"Et toi, qu'as-tu envie de peindre ? Qu'as-tu envie de raconter ? Tu ne sais par où commencer, tu as dix-huit ans et les sujets se bousculent : le désir, le corps, la souffrance d'être née femme dans un monde bâti pour les hommes, où les femmes, que ce soient dans les arts plastiques ou le cinéma, la littérature ou la musique, se perçoivent encore et toujours comme des objets de désir, jamais des sujets. L'urgence de devenir sujet".
Le ton est donné. La narratrice entre aux Beaux-Arts de Lille avec l'idée qu'elle sera peintre mais surtout une femme peintre. D'ailleurs, dans les cours d'histoire de l'art on ne se souvient guère de ces femmes artistes comme si les Berthe Morisot et celles qui ont suivies n'étaient que des "accidents" dans un univers résolument masculin. Avec ses nouveaux compagnons de route (ou d'infortune), Luc et Lucie, elle va tenter de trouver sa voie dans les couleurs.
Pourtant, la peinture, c'est "has been". L'administration a même relégué les salles des peintres au sous-sol, comme si on ne voulait pas les voir... On les affuble du surnom de térébenthine pour bien marquer qu'ils sont anciens, dépassés, comme ce produit maintenant plus souvent remplacé par le white spirit pour nettoyer les pinceaux.
"Vous vous souriez mais les jeux sont faits, désormais aux Beaux-Arts ce surnom va vous poursuivre et on ne vous appellera plus que les Térébenthine... avec le geste de se boucher bien ostensiblement le nez à votre passage".
N'empêche, tous les trois, c'est comme s'ils entraient en résistance contre les moyens modernes d'expression artistique. Ecrans, sons, video-projection sont des "trucs" qui ne sont pas pour eux alors que beaucoup focalisent sur eux.
" Je vois la peinture comme un acte de résistance. Oui, la peinture crée des images qui résistent aux flux d'images existant. Le temps de la peinture est différent de celui de la photographie, de la télévision. La peinture n'est pas un simple enregistrement du réel... Elle a plus à voir avec la mémoire, la durée, l'émotion, elle donne des images plus persistantes, c'est ce que je crois". (Luc sur Radio Nova)

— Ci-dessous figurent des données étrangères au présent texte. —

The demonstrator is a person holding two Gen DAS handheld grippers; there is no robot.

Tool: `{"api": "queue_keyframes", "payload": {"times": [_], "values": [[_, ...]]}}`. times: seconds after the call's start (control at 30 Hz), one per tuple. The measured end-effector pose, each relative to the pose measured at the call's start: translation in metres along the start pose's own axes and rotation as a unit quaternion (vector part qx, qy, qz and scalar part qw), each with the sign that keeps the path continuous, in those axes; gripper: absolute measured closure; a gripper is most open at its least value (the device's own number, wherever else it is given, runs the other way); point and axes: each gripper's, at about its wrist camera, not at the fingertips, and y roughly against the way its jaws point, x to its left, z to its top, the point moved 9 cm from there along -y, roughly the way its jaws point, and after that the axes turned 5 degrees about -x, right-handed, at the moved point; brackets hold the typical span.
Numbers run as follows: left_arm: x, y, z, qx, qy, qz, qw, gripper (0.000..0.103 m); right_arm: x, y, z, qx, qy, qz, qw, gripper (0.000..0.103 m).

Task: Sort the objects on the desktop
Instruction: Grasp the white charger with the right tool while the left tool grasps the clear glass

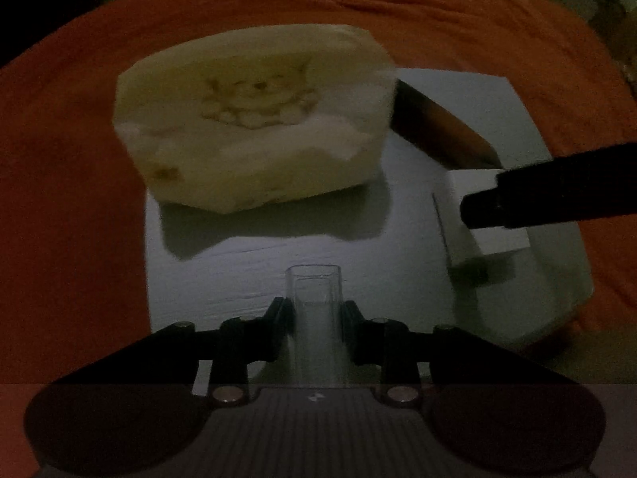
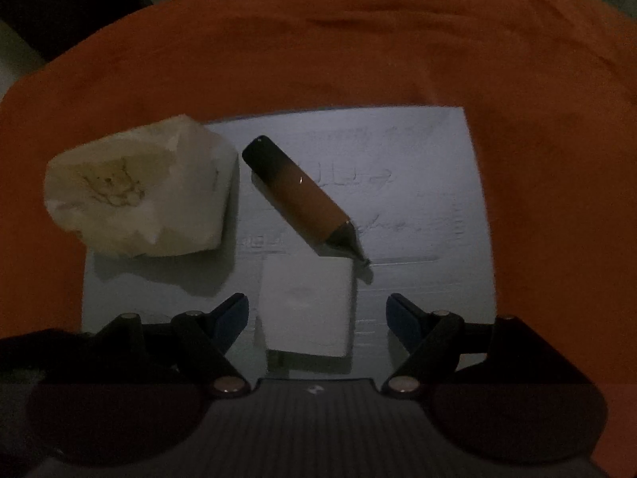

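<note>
My left gripper [image 1: 314, 310] is shut on a clear plastic tube [image 1: 315, 306] and holds it above a pale blue tray [image 1: 247, 271]. A cream tissue pack with a bear print [image 1: 254, 123] lies at the tray's far left; it also shows in the right wrist view [image 2: 135, 187]. A brown and black marker [image 2: 302, 199] lies slanted on the tray [image 2: 418, 199]. A small white block [image 2: 308, 306] lies between the spread fingers of my open right gripper [image 2: 317, 318]. The right gripper's finger [image 1: 549, 187] reaches over the white block [image 1: 489, 215] in the left wrist view.
An orange cloth [image 2: 318, 59] covers the table around the tray; it also shows in the left wrist view [image 1: 59, 199]. Dark surroundings lie beyond the cloth's far edge.
</note>
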Motion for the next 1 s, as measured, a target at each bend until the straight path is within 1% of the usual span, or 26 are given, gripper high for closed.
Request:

Néanmoins, il n'est pas facile de jouer sur deux fronts : le féminisme et la peinture. Les vieux préjugés et les pratiques tues par le passé ont la dent dure. La narratrice, elle, " n'a misé que sur [ses] couleurs et [ses] fusains pour [s]'exprimer". Lucie l'a suit tout en choisissant une option plus trash, plus radicale. quant à Luc, il est bien trop absorbé par son art. La peinture le dévore à petits feux. Les couleurs l'envahissent et son exigence de perfection le bouffe. Comment exister à travers son art et en vivre pleinement ?
Térébenthine se lit d'une traite. Le lecteur plonge dans le monde méconnu de la faculté des Beaux-Arts, de leurs codes, leurs préjugés et leurs adaptations au monde dit moderne. La modernité dans l'art est une volonté. Seulement, Carole Fives explique que cette modernité ne se fera pas sans bousculer quelques idées reçues. Le monde change et l'art doit changer avec lui. Oublier les femmes artistes c'est oublier un pan entier de l'histoire de l'art. Est-ce être féministe de se rendre compte de ceci ?
Ce roman pose de vraies questions et porte un regard acéré sur les nouvelles propositions artistiques. Certains y voient de "la masturbation cérébrale" alors que d'autres crient au génie.